REQUIRED WORK: Reproduce each record exactly. The pictures should be skipped.

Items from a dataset
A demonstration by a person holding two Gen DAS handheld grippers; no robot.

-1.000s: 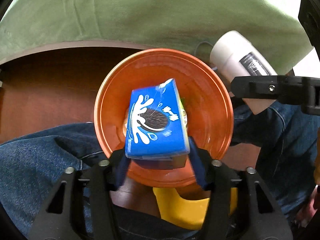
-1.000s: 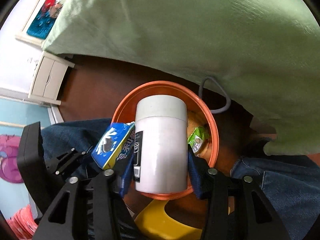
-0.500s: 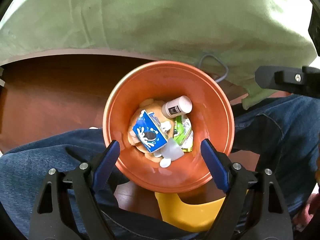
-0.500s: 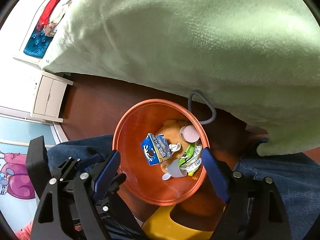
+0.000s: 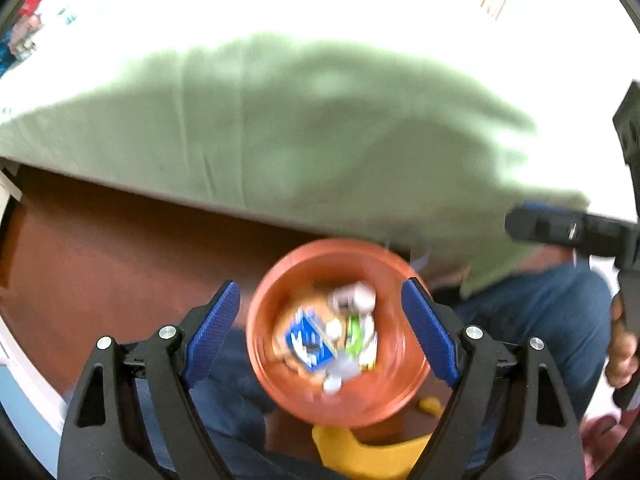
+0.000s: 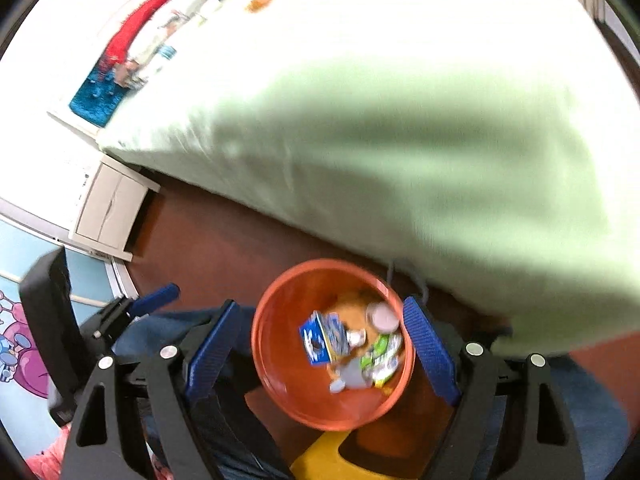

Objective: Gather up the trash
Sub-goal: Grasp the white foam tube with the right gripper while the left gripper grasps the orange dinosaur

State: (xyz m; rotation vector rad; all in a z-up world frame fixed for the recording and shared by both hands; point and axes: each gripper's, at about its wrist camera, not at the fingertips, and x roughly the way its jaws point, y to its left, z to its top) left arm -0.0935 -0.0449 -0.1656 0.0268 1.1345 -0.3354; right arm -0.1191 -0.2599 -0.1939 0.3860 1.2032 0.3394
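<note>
An orange bin point(image 5: 276, 364) stands on the floor below both grippers. In it lie a blue cookie box point(image 5: 308, 340), a white bottle point(image 5: 356, 300), a green wrapper point(image 5: 354, 334) and small scraps. My left gripper point(image 5: 320, 290) hangs well above the bin, open, with nothing between its blue pads. In the right wrist view the same bin point(image 6: 280, 360) holds the blue box point(image 6: 322, 338), the bottle point(image 6: 382, 316) and the wrapper point(image 6: 380, 356). My right gripper point(image 6: 322, 310) is open and empty above it. Both views are motion-blurred.
A green sheet point(image 5: 280, 140) hangs over the bed edge behind the bin. Brown floor point(image 5: 100, 260) lies to the left. A yellow stool point(image 5: 360, 452) and a person's jeans point(image 5: 540, 320) are close by the bin. A white cabinet point(image 6: 108, 212) stands far left.
The left gripper let go of the blue box and the right let go of the white bottle. Both now lie in the bin. Both grippers opened and rose.
</note>
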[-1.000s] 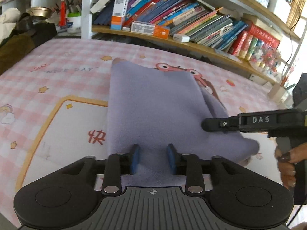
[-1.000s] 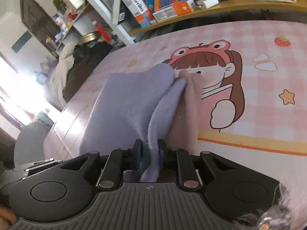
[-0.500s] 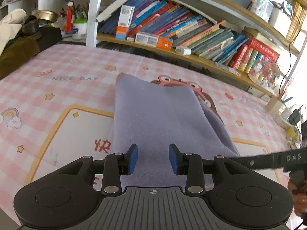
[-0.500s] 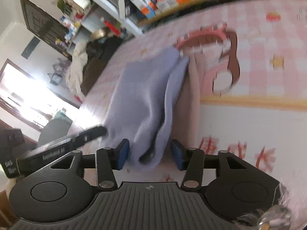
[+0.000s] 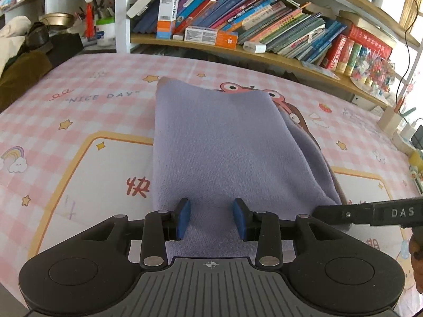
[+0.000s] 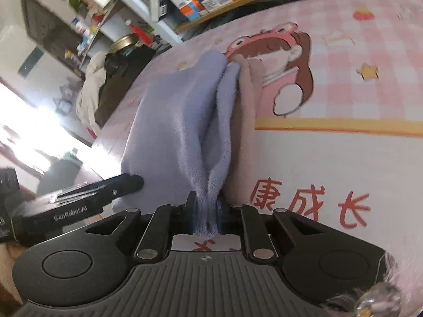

FINISHED TASK:
A demonstration by a person holding two Gen DAS handheld grippers; no robot.

-1.000s: 
-1.000s: 
-0.500s: 
-0.500s: 
+0.000s: 
+0.000s: 

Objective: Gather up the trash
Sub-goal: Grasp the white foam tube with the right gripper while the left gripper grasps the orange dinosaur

State: (xyz m; rotation vector rad; all in a z-up world frame fixed for the recording and shared by both hands; point and axes: each gripper's, at about its wrist camera, not at the fingertips, and x roughly the way its jaws point, y to its left, z to its top) left arm -0.0935 -0.0449 -0.1656 0.0268 1.1345 -0.3354; right arm -0.1191 -0.2599 -0.1939 0.3860 1.2032 0.3394
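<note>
An orange bin point(image 5: 276, 364) stands on the floor below both grippers. In it lie a blue cookie box point(image 5: 308, 340), a white bottle point(image 5: 356, 300), a green wrapper point(image 5: 354, 334) and small scraps. My left gripper point(image 5: 320, 290) hangs well above the bin, open, with nothing between its blue pads. In the right wrist view the same bin point(image 6: 280, 360) holds the blue box point(image 6: 322, 338), the bottle point(image 6: 382, 316) and the wrapper point(image 6: 380, 356). My right gripper point(image 6: 322, 310) is open and empty above it. Both views are motion-blurred.
A green sheet point(image 5: 280, 140) hangs over the bed edge behind the bin. Brown floor point(image 5: 100, 260) lies to the left. A yellow stool point(image 5: 360, 452) and a person's jeans point(image 5: 540, 320) are close by the bin. A white cabinet point(image 6: 108, 212) stands far left.
The left gripper let go of the blue box and the right let go of the white bottle. Both now lie in the bin. Both grippers opened and rose.
</note>
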[-1.000s] 
[-1.000s] 
[-0.500s] 
[-0.500s] 
[+0.000s] 
[+0.000s] 

No more work is needed on this answer.